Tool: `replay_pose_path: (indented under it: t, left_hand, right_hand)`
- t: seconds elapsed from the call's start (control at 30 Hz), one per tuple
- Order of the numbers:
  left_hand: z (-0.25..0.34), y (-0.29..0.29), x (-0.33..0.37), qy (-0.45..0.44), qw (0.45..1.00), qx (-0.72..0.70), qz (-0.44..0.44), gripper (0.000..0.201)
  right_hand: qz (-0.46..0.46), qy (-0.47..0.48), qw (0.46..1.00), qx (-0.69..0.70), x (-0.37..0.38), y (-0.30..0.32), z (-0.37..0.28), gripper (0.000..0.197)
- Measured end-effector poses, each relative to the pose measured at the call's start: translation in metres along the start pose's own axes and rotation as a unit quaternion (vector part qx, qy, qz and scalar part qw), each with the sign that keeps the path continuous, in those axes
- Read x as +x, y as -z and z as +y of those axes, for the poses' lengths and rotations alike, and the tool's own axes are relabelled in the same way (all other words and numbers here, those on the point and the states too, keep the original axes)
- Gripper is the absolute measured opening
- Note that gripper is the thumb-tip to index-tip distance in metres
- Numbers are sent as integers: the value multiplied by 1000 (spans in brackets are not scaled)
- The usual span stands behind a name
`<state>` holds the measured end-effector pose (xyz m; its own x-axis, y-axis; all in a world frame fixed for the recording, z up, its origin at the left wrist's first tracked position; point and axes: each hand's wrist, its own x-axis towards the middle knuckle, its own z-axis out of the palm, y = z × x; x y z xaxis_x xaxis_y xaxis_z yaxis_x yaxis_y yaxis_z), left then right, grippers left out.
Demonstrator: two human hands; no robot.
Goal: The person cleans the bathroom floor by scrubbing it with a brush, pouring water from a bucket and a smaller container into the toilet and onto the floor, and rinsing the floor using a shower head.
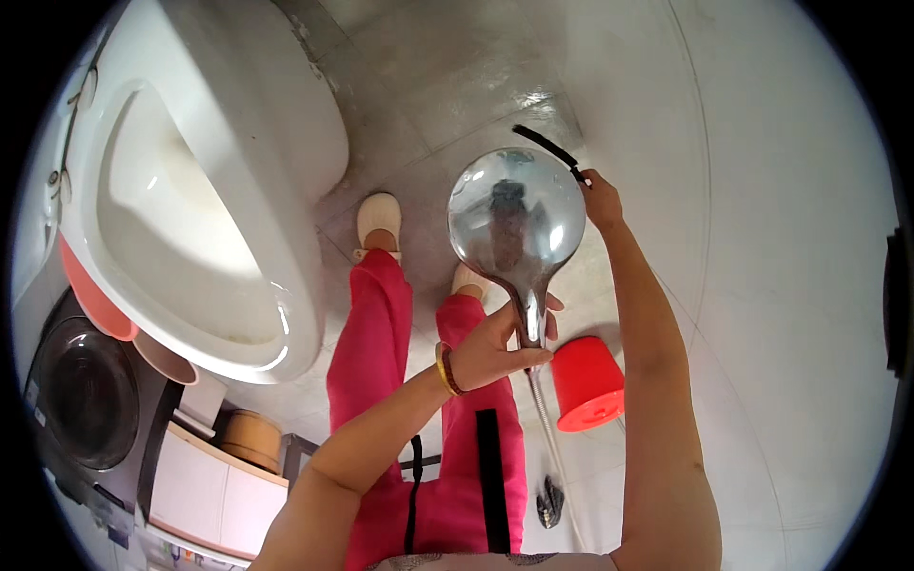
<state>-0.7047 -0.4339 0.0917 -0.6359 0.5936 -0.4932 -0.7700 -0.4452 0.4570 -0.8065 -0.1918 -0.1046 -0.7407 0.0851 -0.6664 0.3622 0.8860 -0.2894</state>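
Note:
My left hand (pixel 490 352) is closed around the handle of a large round chrome shower head (pixel 514 214), whose shiny domed side faces up. A metal hose (pixel 545 419) runs from the handle down toward the lower edge. On the far right side of the shower head, my right hand (pixel 602 200) pinches the end of a thin black brush (pixel 545 143). Its long, slightly bent head reaches past the shower head's upper right rim, close to it. Whether the brush touches the chrome cannot be made out.
A white ceramic basin (pixel 295 324) stands at my left. Near my right forearm is a red bucket (pixel 588 381). A small dark object (pixel 549 502) lies lower down. A washing machine (pixel 90 390) and a cabinet (pixel 214 490) are at lower left. The tiled floor (pixel 409 86) looks wet.

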Motion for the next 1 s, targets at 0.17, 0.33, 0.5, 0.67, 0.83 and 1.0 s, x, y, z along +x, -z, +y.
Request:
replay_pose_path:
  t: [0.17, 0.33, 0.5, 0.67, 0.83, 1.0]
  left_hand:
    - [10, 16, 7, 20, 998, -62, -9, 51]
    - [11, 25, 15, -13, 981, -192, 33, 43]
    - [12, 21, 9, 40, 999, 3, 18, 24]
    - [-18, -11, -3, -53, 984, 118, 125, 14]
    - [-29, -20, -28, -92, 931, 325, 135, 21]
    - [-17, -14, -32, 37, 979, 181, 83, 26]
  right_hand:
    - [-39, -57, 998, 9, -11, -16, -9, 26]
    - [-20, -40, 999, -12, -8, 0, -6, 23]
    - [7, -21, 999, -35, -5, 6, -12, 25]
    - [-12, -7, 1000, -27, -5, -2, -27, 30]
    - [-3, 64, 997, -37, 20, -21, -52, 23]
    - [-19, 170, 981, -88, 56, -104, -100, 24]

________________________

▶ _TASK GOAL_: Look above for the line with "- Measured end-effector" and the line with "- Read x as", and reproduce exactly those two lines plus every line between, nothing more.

▶ _TASK OUTPUT_:
- Measured end-effector poses, each relative to the pose measured at the call's start: translation in metres along the start pose's own axes and rotation as a unit quaternion (vector part qx, qy, qz and scalar part qw), each with the sign that keeps the path continuous, in those axes
- Read x as +x, y as -z and z as +y of those axes, for the poses' lengths and rotations alike, and the tool's own axes are relabelled in the same way (all other words and numbers here, those on the point and the states too, keep the original axes)

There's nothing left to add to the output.